One more thing. Don't skip.
Whoever wants to make a shitload of money
has to check out the link
from "Rubin Casino"
I posted in the video description.
Until tomorrow. His day will come.
Dude, that's the guy from Dimas' trunk!
You idiot!
Did you lock someone in my trunk again?
I swear! It wasn't me!
That was my other self!
Okay. [inhales deeply]
Okay, okay, okay, okay.
You'll go visit
this Mehmet now and fix it!
And I don't give a shit
whether you or your other self goes!
You'll fix it!
You psycho!
[Julien] You know, a video like that
will cause a shitstorm.
So don't make a music video.
[Dima] Yallah. Get in!
Hi. Um Is Mehmet home?
- Baba Mehmet?
- Do I know you from somewhere?
He's not from around here.
[speaking Korean]
Mehmet, you have visitors from abroad.
My boy, constantly playing
on the computer.
Come in. Come, come in!
Hello?
Well
No, no, no!
I will not go back into the trunk.
Shit, dude, we just came to talk.
I only talk to the police.
Fucking 31!
What's 31?
Or 35! Doesn't matter!
Something like that!
I know, everything is a little different
in your world anyways.
Stupid world!
Want to call someone "different,"
just look at yourself, man!
- So what did I do wrong now?
- Imprisonment? Kidnapping?
Drug use through all orifices?
And what you did to your sister?
[exhales]
What? When?
After you smoked a urinal cake
in your bong.
Crazy.
I mean What? I have a sister?
I do not have a sister.
Hana.
Don't wanna talk about Hana.
She should close this dump hole.
Shame on my sister.
Fucking low wage earners!
[Mehmet] Joon simply stole
his sister's inheritance. What a bastard!

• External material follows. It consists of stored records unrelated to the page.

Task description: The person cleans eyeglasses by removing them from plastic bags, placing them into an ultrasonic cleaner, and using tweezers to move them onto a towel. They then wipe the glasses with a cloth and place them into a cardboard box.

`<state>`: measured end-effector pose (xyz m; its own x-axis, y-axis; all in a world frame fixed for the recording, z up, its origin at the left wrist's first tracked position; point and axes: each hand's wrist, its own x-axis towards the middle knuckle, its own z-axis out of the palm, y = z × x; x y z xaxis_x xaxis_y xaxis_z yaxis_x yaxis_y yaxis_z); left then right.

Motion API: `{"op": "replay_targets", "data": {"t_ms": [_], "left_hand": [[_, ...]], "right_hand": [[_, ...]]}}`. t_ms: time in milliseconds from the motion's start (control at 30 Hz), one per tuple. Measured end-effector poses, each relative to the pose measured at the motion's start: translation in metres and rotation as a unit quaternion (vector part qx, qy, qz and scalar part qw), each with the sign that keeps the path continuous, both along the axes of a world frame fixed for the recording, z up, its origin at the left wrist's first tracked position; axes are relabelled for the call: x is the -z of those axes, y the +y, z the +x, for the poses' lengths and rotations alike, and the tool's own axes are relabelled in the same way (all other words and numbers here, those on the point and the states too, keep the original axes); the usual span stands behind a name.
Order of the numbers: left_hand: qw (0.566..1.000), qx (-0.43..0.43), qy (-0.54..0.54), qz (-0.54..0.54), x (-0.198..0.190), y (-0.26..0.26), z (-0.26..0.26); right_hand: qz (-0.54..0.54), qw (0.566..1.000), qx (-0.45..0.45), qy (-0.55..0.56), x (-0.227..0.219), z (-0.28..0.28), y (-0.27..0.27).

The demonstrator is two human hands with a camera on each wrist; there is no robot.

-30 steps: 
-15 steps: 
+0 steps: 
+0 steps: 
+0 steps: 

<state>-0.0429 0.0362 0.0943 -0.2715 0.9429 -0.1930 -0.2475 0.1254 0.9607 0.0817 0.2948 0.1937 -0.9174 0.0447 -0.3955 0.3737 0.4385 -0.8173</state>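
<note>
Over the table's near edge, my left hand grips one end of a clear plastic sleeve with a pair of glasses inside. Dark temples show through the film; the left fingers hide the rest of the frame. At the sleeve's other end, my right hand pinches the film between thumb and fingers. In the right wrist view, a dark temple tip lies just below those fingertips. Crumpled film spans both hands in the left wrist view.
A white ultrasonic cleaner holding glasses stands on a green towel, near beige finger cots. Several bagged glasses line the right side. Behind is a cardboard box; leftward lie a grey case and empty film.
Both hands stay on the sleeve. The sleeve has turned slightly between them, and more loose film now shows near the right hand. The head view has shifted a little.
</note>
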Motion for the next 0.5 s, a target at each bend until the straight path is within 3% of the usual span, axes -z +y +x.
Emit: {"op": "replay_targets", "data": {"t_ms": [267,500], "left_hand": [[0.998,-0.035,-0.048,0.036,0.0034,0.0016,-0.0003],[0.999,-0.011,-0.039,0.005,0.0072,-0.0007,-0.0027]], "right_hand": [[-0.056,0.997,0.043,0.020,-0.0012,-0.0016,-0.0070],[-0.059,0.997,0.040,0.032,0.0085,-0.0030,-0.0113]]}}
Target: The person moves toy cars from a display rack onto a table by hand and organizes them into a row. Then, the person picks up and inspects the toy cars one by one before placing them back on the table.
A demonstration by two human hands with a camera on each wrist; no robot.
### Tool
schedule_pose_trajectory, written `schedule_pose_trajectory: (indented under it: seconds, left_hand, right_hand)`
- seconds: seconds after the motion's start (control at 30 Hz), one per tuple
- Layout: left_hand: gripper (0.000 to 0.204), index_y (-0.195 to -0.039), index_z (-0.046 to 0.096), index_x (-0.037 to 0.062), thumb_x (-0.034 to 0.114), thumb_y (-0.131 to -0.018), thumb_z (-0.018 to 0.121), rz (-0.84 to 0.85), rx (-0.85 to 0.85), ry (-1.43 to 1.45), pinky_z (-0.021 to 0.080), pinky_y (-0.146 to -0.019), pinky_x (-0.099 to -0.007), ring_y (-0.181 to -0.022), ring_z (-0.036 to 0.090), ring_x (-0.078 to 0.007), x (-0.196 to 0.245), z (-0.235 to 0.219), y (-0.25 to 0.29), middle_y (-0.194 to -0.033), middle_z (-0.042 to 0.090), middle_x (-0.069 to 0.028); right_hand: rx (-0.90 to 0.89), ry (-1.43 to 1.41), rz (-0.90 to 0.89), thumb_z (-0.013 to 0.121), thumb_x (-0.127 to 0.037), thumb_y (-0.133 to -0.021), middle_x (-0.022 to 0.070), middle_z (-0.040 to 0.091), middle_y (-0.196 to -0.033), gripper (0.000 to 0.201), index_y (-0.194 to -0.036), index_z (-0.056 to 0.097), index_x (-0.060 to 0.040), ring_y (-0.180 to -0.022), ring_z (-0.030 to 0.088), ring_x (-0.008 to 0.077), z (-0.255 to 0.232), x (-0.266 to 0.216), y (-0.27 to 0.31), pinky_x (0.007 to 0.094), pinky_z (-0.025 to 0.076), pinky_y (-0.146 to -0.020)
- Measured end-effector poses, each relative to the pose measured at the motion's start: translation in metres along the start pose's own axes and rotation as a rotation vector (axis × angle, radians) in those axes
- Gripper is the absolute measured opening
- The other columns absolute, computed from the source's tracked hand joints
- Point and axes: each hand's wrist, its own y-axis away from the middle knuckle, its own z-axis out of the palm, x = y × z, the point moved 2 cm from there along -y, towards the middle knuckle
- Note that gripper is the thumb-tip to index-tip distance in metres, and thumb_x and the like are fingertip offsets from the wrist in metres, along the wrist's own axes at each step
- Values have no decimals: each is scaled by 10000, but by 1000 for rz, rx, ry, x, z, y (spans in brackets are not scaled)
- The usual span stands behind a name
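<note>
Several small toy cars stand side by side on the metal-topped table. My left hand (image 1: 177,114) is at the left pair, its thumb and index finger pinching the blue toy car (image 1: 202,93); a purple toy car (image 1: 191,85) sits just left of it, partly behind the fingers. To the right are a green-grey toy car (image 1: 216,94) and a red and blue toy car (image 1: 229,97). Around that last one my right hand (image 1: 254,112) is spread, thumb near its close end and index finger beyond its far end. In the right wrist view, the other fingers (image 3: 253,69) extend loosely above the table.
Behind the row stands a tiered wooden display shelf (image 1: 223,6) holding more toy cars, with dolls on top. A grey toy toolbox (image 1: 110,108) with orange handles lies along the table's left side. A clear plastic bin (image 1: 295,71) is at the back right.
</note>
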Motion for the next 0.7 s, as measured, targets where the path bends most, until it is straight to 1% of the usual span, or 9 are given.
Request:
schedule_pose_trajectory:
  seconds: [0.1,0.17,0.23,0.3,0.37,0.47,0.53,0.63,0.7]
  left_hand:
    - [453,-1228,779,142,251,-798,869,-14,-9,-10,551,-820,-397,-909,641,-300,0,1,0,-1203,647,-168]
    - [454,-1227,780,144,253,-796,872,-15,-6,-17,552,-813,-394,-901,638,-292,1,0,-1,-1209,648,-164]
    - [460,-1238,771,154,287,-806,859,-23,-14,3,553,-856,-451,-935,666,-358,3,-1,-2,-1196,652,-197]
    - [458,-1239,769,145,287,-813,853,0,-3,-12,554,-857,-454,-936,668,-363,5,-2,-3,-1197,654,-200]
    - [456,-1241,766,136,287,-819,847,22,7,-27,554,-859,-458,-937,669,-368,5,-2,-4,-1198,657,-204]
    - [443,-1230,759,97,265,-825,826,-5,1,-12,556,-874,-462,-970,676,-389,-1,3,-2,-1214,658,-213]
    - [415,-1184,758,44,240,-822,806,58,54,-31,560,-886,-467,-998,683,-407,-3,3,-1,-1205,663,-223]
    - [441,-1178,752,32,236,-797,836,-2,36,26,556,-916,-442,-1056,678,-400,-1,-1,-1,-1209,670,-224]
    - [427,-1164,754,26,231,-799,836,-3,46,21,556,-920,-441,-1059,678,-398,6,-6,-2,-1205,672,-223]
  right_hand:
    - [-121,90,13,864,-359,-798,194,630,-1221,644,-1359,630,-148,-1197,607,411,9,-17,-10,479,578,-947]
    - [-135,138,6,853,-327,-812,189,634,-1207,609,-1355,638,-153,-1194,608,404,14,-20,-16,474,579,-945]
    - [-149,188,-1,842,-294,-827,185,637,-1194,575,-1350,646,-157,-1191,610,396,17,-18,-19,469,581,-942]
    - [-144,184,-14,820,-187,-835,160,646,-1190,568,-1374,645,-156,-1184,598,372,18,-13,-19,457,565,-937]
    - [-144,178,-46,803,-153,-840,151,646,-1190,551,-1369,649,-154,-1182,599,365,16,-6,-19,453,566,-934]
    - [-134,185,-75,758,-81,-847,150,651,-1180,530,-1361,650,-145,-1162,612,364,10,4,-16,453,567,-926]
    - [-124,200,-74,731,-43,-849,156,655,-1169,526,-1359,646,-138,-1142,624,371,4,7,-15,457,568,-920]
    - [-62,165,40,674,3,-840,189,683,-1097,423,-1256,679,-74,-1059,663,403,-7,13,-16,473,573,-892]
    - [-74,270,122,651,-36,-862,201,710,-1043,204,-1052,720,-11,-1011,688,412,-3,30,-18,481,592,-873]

Oh, snap, the hot waitress is your sister.
My sister?
[Julien] Let's make a deal.
You do not post the video
and you'll get a shout-out.
Huh?
Hmm.
Sounds awesome.
- But the video will be released anyway.
- I have a sister?
- Dad?
- It doesn't work like that.
Two shout-outs
and exclusive behind-the-scenes material
of the latest music video shoot
with Diego. Deal?
Deal!
But the video will be released anyway.
[screams]
[exhales]
Done.
There you go.
Thanks, boys!
This bad addiction to computers
He can now focus on school a bit more.
- School, very important!
- Very important.
Well done! There you go.
Careful, you'll get shocked.
The ankle monitor is too tight.
Hmm. Suits you well.
You look like a panda. [chuckles]
My sister, the waitress.
You think that's true?
Do you really believe I have a sister?
Seems like it.
[exclaims] What's the matter
with you, panda?
Of course you have a sister.
You have a manager as well.
And a contract!
I treated her like shit.
- I've always wanted a sister!
- No!
You did nothing wrong.
The other Joon, he messed up.
In our world,
I don't have a sister, right?
Just theoretically speaking.
Do you think the hot waitress
still exists in our world?
[Julien] What?
Do you really want
to bang your own sister?
[Joon] No! Are you not listening?
- No, I didn't say that.
- Dude, she's your sister!
- You still calling her hot is sick, dude!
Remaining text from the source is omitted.